– Ну сколько можно вредничать?! – воскликнул Роберт. – Он просто больной старик и наверняка все слышит, только ответить не может.
– Вот именно, – добавил Томас. – А это нечестно.
Джулия с неимоверным удивлением посмотрела на них, а потом обиженно вздохнула:
– Если даже дети начинают критиковать твое поведение, пора уходить. Передай от меня привет Патрику. – Она расцеловала Джонни в обе щеки, демонстративно игнорируя Роберта и Томаса. – Нет сил здесь оставаться после всего, что произошло. В смысле, с Николасом.
– Она на нас рассердилась? – спросил Роберт.
– Нет, она сама на себя рассердилась, потому что для нее это легче, чем расстраиваться, – сказал Джонни.
Джулии не удалось выйти из зала, потому что на лестнице путь ей преградила официантка и два фельдшера скорой помощи, нагруженные медицинским оборудованием.
– Ого! – сказал Томас. – Кислородный баллон и носилки. Я тоже хочу.
– Сюда, пожалуйста, – взволнованно сказала официантка.
Николас почувствовал, как приподняли его руку, и понял, что ему считают пульс. Пульс был слишком быстрым, слишком медленным, чересчур слабым, чересчур сильным – в общем, не таким, как нужно. Сердце разрывалось, грудь пронзили шпагой. Надо предупредить, что он не донор органов, иначе его живьем раздерут на части. Надо их остановить! Позовите Уизерса! Велите им остановиться! Он не мог говорить. Нет, только не язык. Ни в коем случае не отдавайте им язык. Без речи мысли, как поезд, сошедший с рельсов, сталкиваются друг с другом, рушатся, разрывают все вокруг. Кто-то просит его открыть глаза. Он открывает глаза. Надо показать им, что он
– Не волнуйтесь, Ник, я поеду с вами, – шепчет в ухо женский голос.
Та самая ирландка. Она поедет с ним в машине «скорой помощи»?! Выцарапает ему глаза, вытащит почки ловкими пальцами, расчленит пилой из своего духовного инструментария. Он хотел спасения. Он хотел маму – не родную маму, а ту, настоящую, которой не знал. Он почувствовал, как его берут за щиколотки, как приподнимают его плечи. Он повешен, выпотрошен и четвертован, прилюдно казнен за свои грехи. Он это заслужил. Боже, смилуйся над грешной душой. Боже, смилуйся.

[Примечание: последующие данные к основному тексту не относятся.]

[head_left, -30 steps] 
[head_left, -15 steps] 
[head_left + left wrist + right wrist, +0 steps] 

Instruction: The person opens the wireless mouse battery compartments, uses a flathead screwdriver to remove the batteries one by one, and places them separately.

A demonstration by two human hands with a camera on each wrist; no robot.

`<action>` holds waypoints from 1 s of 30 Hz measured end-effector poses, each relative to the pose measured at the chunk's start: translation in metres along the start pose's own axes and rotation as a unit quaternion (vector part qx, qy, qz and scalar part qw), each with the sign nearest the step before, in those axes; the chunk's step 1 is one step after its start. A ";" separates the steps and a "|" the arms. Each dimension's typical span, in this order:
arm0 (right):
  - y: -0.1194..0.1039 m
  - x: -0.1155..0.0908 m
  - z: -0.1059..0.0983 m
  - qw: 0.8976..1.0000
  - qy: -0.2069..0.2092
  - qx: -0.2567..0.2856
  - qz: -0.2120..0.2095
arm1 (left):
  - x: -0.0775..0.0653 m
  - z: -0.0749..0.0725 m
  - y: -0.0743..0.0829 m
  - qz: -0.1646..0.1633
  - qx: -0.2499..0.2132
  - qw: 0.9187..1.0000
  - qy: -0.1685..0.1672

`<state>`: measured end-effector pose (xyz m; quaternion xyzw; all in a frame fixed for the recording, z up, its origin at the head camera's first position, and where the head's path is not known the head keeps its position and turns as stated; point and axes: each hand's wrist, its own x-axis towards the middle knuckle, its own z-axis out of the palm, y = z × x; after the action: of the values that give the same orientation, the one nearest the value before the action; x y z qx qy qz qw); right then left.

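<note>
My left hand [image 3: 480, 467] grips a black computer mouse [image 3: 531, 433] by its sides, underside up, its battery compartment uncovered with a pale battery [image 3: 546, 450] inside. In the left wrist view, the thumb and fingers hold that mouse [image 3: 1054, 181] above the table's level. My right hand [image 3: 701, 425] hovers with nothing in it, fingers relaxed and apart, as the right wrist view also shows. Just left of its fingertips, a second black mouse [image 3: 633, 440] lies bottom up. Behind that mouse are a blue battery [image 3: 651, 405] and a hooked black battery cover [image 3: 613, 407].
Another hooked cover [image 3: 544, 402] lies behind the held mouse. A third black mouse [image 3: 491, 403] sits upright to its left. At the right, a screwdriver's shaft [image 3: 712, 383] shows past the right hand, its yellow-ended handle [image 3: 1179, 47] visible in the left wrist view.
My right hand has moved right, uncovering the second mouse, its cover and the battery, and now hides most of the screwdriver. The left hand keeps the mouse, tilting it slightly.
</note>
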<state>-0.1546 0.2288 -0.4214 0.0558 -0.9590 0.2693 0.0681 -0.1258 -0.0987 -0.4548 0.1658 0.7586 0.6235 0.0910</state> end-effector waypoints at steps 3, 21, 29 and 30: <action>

Фельдшеры, переглянувшись, кивнули и согласованным рывком переложили Николаса на носилки.
– Я поеду с ним, – сказала Анетта.
– Спасибо, – сказал Патрик. – Позвони мне из больницы, ладно?
– Да, конечно, – ответила Анетта. – Боже мой, как тебе тяжело! – Она внезапно обняла Патрика. – Ну, мне пора.
– Она что, едет с ним в больницу? – спросила Нэнси.
– Да. Очень любезно с ее стороны.
– Но они же практически чужие люди. А мы с Николасом знакомы много лет. Ну вот, сначала сестра, а теперь старый друг. Ох, это невыносимо!
– Поезжай с ними, – предложил Патрик.
– Нет, я лучше сделаю так… – отозвалась Нэнси дрогнувшим от возмущения голосом, будто на нее возложили непомерные требования все уладить. – Мигель, шофер Николаса, ждет его у входа, не зная, что произошло. Мы с ним поедем в больницу, пусть машина будет там на всякий случай.
По дороге в больницу Нэнси собиралась сделать как минимум три остановки. Все равно обследование займет много времени, бедный Николас, наверное, и так при смерти или вот-вот умрет. Надо избавить Мигеля от напрасных волнений, пусть лучше покатает ее по городу. У Нэнси не было денег на такси, а безжалостно элегантные туфли ценой в две тысячи долларов нещадно впивались в отекшие ноги. Ее постоянно обвиняли в том, что она транжирит деньги, но на самом деле туфли стоили в два раза больше, она купила их за полцены на распродаже. А до конца месяца денег не найти, потому что гадкие банкиры упрекали ее в плохой кредитной истории, хотя эта самая кредитная история была изрядно подпорчена не самóй Нэнси, а неосмотрительным завещанием маменьки, по которому все деньги украл злобный отчим. Она отважно боролась с этой вопиющей несправедливостью и героически восстанавливала естественный порядок вещей, обманывая продавцов, квартирных хозяев, специалистов по интерьерам, цветочниц, парикмахеров, мясников, ювелиров и автомехаников, не оставляя чаевых гардеробщицам и устраивая скандалы с прислугой, чтобы уволить ее без выходного пособия.